Friday, May 04, 2007

comfort food


coconut cake
Originally uploaded by the_jade_greene.
french fries n honey
mac n cheese
eggplant parmesan
teriyaki tofu
ice cream, any kind
coconut cake
warm chocolate chip cookies
hot chocolate
redbones bbq
mashed potatoes
crusty bread n butter
really good pizza
bread pudding, done right
leftover pastry cream
anything flaky and buttery
avocado
zaatar cheese toast
tapioca pudding
butterscotch pudding
chocolate pudding
honey mustard chicken
carrot cake
cupcakes
ice cream sundaes

I think I'm going to have to re-think the phrase "I don't like cheese." I also might have compose some some of french fry-honey dessert. Maybe I can start a veggie version of the bacon-in-dessert/breakfast-for-dessert trend. Cause who wants french toast (scuse me, pain perdu when you can have mapley, honeyed, crunchy, salty potatoes?
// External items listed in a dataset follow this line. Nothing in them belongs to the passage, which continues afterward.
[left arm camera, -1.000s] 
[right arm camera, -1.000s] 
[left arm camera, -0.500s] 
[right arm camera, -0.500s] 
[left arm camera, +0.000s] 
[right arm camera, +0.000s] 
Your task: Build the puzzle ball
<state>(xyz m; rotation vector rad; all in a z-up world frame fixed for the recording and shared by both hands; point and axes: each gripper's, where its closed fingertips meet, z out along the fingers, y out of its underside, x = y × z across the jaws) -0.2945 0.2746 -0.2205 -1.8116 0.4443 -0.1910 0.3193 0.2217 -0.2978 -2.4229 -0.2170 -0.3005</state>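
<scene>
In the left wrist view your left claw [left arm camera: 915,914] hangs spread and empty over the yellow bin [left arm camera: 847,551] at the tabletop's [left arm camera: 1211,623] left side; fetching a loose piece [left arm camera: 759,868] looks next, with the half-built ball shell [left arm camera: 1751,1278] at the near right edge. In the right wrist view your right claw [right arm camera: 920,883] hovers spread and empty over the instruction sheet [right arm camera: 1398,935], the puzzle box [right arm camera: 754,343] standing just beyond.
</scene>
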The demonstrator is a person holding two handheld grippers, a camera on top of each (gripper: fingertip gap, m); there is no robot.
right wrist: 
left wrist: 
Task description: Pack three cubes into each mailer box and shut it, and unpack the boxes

I also think it might be time to get some good cake...where to go? I've been meaning to try so many places. Maybe if I don't have to work tomorrow I'll pop off somewhere and get cake. This afternoon I bought a fileld churros from the lady on International. Somehow the vanilla custard filling when eaten with the churros dough tasted like butterscotch. It was good. Just what I needed before a post-work. three hours of sleep last night nap. But I almost liked the flavor of the churros they sell outside the Ferry Building better. This one, however, was freshly piped, freshly fried, tossed in cinnamon sugar and filled right before my eyes.

Every interaction in Oakland is some sort of cultural exchange. The shopkeepers switch to English for me. The thuggy guys keep their eyes on me, the white girl. In the Asian markets, I try to sound out the Vietnamese words. I wonder if I'll miss that, living in SF.